The largest subtropical wetland in North America and a unique natural spectacle is a sixty-kilometer wide and only fifteen-centimeter deep river that languishes leisurely and in barely discernible motion at just one meter per hour, rather than flowing and flowing. The Everglades, consisting of Ever (endless space) and Glades (open areas with grasses and rushes) are also called grass flow. The area of the marshes extends from Lake Okeechobee in the north to the Then Thousand Islands in the south.
The swamp landscape was created by the geological nature of Florida with its specific climate. The south of Florida is composed of a slab of porous limestone. This slopes only slightly south to the Gulf of Mexico. The largest depression of this limestone plateau is Lake Okeechobee, a lake about three times the size of Lake Constance, with a surface area of about 1800 square kilometers. Since the altitude difference between Okeechobee and the Gulf of Mexico is only about five meters and the highest natural point in the national park is only 2,4 meters above sea level, the water needs about a year to arrive after 160 km in the sea.
From May to October, the lake runs over during the rainy season, which can reach up to 1200 liters per square meter of water. Because the water pressure is very low due to the low slope of the earth's surface, the water does not manage to dig a river bed and regularly flooded the land a few inches. In the dry season, the everglades then dry out and the danger of bushfires increases.

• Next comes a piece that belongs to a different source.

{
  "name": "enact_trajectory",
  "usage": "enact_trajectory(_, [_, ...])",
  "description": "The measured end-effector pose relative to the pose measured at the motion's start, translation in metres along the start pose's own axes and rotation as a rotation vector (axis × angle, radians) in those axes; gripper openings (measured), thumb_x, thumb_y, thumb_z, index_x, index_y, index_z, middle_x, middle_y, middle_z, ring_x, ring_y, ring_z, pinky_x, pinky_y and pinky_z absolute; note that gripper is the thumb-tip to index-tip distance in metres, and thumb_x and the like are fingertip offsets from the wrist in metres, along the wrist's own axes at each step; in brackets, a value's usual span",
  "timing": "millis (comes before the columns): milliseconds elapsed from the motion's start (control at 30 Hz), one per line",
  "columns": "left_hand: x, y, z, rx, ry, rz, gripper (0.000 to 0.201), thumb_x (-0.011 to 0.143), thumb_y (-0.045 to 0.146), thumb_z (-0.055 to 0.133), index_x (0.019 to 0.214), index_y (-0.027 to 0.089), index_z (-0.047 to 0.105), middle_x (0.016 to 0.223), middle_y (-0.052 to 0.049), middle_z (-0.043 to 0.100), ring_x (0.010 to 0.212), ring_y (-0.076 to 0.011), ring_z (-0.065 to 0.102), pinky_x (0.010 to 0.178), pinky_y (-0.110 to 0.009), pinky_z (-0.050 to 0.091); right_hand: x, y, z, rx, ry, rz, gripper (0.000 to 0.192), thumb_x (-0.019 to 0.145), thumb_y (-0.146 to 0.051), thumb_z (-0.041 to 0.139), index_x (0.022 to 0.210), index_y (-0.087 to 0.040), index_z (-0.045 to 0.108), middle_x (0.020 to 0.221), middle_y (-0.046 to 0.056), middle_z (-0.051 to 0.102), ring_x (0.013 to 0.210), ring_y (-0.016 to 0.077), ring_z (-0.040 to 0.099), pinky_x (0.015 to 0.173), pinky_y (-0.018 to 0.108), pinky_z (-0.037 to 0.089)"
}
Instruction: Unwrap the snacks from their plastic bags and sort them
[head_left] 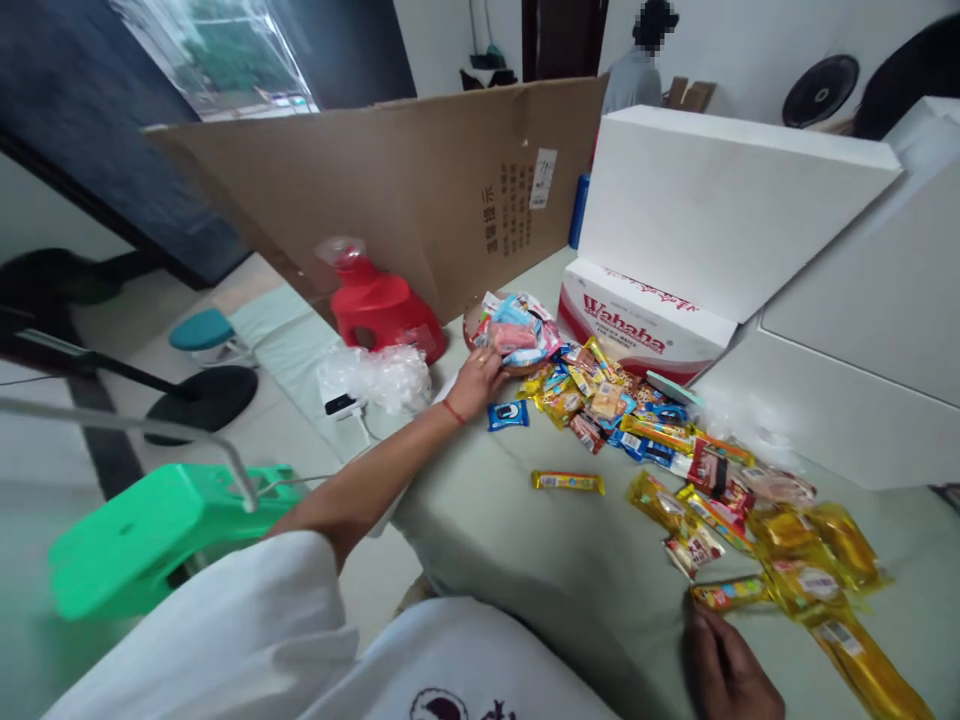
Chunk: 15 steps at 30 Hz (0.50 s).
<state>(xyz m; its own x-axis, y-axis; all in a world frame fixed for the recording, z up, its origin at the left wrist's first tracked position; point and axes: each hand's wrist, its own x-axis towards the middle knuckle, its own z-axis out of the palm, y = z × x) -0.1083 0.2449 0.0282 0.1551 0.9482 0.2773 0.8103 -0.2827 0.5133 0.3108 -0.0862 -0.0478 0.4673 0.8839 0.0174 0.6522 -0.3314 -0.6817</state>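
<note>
**Spill and Snag Risks Across the Surface [480, 510]**

At left, near the red plastic jug [386, 310] and crumpled clear plastic [375, 380], with left hand [478, 378] at the edge of the heaped brown bowl [469, 322]; impossible to tell whether closed on the pink-wrapped snack [514, 335] there; could shed packets if pressed or tipped at the rim; could brush the blue snack packet [508, 415], lying just beside the wrist, if swept back low; in the middle, could slide loose under the Wahaha carton [634, 345] if shoved into the snack pile [600, 400]; at right, with right hand [724, 660] touching one end of the yellow-wrapped bar [731, 594]; cannot tell if pinched; could drag neighbouring yellow packs [806, 580] along if caught by overlapping wrappers.
</note>
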Motion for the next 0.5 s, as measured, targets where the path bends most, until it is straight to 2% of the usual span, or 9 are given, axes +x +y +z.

Distribution of the Everglades
In the year 1947, the Everglades were declared a national park. Since 1979 they belong to the UNESCO World Heritage Site, which has named them the "International Biosphere Reserve". About half of the original area of the Everglades is now used for agriculture, the other half is largely part of the national park and the adjacent nature reserves. The national park covers with the southern part only about twenty percent of the original wetlands. The only road link to the park is from Florida City via State Road SR 9336 some 60 miles to Flamingo in the southwest. In addition to the visitor center and some other small facilities in the park, the originality has been preserved. There are camping possibilities in Flamingo and in more than forty other places, but their use requires more or less intensive mosquito repellent depending on the season.
On the developed paths in the park you can observe the breathtaking nature and great variety of animals far away from any civilization hectic. Particularly well-known for the animal wealth is the Shark Valley. Alligators, cormorants, herons, anhingas, fish and turtles can be seen up close from this trail.